I'm hoping to get a further insight on the derivation of the variation of parameters method used in ordinary differential equations to solve linear second order equations. I understand were looking for a particular solution of the form
$$y_{p}=v_{1}(t) \cdot y_1(t)+v_2(t) \cdot y_2(t)$$
Taking the derivative with respect to t yields
$$\dfrac{d}{dt}y_p=(y_1 \cdot \dfrac{d}{dt}v_1 + y_2 \cdot \dfrac{d}{dt}v_2) + (v_1 \cdot \dfrac{d}{dt}y_1 + v_2 \cdot \dfrac{d}{dt}y_2)$$
The next step is to impose the requirement that
$$y_1 \cdot \dfrac{d}{dt}v_1 + y_2 \cdot \dfrac{d}{dt} v_2 = 0$$

It is at this point where I am not understanding (actually, this is the only step I don't understand in the derivation) . While I see that having the second derivatives of the functions [tex] v_1 [/itex] and [tex] v_2 [/itex] is going to be problematic, I do not understand why this requirement can be imposed without further explanation beyond "To simplify computation and to avoid second-order derivatives for the unknowns v1 and v2in the expression y''_p, we impose the requirement" (looked at a couple derivations online and in my old textbook, quote is from my textbook right before they impose the requirement I don't understand). Perhaps it is beyond the scope of the course, or perhaps I'm overlooking something blatantly simple? Any insight is appreciated.

2. ### matematikawan

333
Hi blinktx411, Welcome to the Differential Equations forum.
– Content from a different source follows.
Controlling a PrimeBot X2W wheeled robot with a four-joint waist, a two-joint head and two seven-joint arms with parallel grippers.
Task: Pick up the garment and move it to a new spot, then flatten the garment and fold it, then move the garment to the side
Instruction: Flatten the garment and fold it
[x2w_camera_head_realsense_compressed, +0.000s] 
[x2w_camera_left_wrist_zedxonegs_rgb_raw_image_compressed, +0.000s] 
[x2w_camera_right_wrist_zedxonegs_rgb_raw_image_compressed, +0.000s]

Remember that you are looking for a particular solution of the form yp=v1y1 + v2y2 .
You have two unknown functions v1 and v2 to be determined. But how many known equations do you have to solve this? Only one, from the given DE.

So you are free to do with what you like for the second equation as long as you are able to solve for v1 and v2 . (remember that you are just looking for a particular solution).

It took the genius of Lagrange to identified that second equation. And the method also works nicely with higher order.